Mariners navigating northbound along the northernmost coast of British Columbia have a choice. From Wright Sound vessels can take the direct ferry route 50 miles NW along the straight Grenville Channel to the approaches for Prince Rupert, or, if time and weather permit, detour west to follow the magnificently castellated coast of Pitt Island.

Captain Cove
The Pitt Island route includes big, often windy waters, with deeply incised inlets providing solitary protection amongst steep mountains. Jupiter’s roundabout way to Prince Rupert includes an overnight at Captain Cove, visited last summer. The cove is surrounded by land of the indigenous GitxaaĊa Nation.

The Petrel Channel waters leading to Captain Cove are surprisingly full of forest: limbs, slashwood, barkmats, snags and small deadheads. As Jupiter turns into the inlet a floatplane overflies our approach and the crew is startled by the transformation of wilderness into an intense 21st century logging operation.
A formerly forested hillside is now scarred with swathes of felled cedar, the timber being extracted by an endless round of helicopter circuits that deposit logs into waiting log booms at an astonishing rate using every generous hour of summer daylight.
Helicopter C-FQNG is a vintage heavy-lift Sikorsky S-61N “Shortsky” built in 1960 and frequently used for logging, utility and firefighting work.

Voyagers to Voyeurs
Jupiter passes empty acres of booming grounds ready to receive logs.
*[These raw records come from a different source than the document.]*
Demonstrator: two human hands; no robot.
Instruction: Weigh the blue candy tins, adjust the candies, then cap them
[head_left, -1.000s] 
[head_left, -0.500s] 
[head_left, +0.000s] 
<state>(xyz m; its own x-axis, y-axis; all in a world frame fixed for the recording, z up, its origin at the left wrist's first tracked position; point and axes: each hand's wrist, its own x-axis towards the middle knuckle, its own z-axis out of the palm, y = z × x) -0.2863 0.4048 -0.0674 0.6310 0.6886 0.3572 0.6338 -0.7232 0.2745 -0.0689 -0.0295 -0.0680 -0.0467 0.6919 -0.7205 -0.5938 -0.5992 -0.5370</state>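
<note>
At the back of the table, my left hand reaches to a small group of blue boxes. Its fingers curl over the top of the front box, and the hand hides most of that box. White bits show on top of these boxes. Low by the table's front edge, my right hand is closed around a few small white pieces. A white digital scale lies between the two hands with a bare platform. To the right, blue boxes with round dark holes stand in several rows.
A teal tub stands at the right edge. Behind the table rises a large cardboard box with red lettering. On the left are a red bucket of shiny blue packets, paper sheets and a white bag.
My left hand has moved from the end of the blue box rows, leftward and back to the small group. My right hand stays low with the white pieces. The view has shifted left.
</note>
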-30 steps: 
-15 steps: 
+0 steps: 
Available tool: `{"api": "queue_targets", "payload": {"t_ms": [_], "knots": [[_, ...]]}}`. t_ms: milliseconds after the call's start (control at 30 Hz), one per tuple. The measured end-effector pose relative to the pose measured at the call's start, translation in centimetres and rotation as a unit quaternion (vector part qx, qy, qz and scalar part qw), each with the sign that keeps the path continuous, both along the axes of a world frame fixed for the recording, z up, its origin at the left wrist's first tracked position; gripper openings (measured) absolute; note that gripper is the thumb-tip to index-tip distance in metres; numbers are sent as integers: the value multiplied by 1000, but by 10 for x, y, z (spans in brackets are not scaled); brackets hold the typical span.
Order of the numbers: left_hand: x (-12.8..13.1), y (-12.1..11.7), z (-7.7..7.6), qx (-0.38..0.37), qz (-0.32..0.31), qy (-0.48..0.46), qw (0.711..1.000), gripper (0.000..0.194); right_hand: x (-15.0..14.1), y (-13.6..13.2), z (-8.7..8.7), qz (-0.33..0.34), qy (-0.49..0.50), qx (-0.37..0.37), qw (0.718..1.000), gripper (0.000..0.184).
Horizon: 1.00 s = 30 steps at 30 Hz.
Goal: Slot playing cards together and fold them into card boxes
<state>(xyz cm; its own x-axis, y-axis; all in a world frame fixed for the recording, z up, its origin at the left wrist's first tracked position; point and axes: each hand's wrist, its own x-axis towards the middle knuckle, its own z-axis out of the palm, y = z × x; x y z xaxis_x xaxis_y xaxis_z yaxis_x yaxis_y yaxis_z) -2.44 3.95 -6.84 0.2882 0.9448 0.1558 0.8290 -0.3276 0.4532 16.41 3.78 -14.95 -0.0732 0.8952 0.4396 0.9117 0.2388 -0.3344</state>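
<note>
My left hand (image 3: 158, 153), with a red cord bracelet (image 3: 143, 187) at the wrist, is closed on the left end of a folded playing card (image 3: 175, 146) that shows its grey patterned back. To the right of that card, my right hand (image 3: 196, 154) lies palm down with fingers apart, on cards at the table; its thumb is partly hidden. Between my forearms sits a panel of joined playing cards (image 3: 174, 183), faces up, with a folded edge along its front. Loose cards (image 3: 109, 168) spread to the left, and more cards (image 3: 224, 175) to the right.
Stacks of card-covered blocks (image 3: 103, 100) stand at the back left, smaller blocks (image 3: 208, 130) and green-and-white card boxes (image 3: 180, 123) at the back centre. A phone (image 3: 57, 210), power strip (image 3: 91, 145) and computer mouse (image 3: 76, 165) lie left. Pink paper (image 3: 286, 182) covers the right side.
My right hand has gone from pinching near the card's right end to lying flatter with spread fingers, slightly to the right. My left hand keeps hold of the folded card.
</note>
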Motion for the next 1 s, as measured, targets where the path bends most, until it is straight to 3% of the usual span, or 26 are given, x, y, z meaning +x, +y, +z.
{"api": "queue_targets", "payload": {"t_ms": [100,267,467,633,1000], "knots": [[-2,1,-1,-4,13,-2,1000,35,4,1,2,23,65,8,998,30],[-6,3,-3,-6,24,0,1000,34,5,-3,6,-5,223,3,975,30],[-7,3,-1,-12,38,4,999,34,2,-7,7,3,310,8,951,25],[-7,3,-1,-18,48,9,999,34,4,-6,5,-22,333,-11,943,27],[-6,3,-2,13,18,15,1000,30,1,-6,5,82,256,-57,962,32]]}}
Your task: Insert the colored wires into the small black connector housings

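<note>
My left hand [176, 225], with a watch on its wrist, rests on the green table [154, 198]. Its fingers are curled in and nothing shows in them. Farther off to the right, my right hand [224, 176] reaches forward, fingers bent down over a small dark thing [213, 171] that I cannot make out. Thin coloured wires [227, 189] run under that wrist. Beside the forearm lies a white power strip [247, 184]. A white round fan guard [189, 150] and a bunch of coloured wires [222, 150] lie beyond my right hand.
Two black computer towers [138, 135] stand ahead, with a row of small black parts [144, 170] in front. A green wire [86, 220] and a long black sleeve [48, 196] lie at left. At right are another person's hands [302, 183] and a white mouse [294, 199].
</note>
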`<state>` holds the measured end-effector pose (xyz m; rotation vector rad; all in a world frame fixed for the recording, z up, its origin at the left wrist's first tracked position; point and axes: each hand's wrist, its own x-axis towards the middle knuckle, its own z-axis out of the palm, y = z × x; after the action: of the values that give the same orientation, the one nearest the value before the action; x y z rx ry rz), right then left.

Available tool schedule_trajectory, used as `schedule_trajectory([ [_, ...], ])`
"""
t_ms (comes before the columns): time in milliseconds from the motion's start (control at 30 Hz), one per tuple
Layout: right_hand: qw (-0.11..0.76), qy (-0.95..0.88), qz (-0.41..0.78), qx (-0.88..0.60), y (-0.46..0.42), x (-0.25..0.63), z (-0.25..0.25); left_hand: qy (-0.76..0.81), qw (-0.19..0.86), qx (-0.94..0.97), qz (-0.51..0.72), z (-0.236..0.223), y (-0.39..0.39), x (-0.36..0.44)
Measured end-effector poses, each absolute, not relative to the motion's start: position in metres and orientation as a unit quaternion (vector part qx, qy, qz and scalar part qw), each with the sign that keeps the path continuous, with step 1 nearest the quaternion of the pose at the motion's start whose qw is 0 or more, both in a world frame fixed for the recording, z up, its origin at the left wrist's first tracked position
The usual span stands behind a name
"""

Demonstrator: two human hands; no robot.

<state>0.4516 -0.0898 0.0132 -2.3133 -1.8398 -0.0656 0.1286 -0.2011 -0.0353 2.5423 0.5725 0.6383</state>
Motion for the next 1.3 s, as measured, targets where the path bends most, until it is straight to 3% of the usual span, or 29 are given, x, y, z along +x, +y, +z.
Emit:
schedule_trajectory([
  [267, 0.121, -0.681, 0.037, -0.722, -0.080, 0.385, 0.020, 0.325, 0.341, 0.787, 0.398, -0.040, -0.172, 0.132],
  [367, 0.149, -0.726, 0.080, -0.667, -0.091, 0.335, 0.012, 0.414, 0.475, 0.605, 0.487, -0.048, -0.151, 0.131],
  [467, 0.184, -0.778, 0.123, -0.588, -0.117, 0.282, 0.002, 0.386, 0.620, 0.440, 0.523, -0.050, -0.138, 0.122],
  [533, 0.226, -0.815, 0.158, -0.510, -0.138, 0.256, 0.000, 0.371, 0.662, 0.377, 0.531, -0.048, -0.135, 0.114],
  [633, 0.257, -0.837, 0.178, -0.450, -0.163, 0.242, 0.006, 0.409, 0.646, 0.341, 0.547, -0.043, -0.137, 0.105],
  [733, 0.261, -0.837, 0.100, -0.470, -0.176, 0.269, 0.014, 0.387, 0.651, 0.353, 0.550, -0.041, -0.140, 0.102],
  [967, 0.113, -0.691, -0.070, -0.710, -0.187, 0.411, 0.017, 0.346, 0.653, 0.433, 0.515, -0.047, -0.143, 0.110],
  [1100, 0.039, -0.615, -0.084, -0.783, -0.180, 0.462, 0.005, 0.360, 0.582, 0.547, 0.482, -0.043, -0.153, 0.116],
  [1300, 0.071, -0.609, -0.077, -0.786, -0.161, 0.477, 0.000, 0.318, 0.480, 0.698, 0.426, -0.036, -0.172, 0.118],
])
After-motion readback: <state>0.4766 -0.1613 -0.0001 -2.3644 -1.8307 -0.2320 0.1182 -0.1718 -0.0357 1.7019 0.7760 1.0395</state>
We dodge the manifold detritus of tree reaping, and find our way into the small protection of several islets.
As we anchor a show of sea and air-power consumes the cove; working boats, lifting helicopters, seaborne cranes, and log broncs. A mink flees the noisy destruction. The crew metamorph from voyagers into voyeurs, shamelessly observing the efficient determination of man.


A floathouse to shelter fallers, tree climbers, buckers, feller buncher operators, choke setters, slingers and skidders, graders and scalers, markers and chippers, camp cooks, mechanics, pilots and clerks is attached to the shore near a graded and graveled fuel depot and parking lot for tractors and trucks, backhoes, loaders and amphibious barges.
There is a saying amongst the peoples of the Northwest Coast
John Vaillant, The Golden Spruce: A True Story of Myth, Madness and Greed.
“The world is as sharp as the edge of a knife. A totem-pole carver imagines this edge as a circle. If you live on the edge of the circle, that is the present moment. What’s inside is knowledge, experience: the past. What’s outside has yet to be experienced. The knife’s edge is so fine that you can live either in the past or the future. The real trick is to live on the edge.”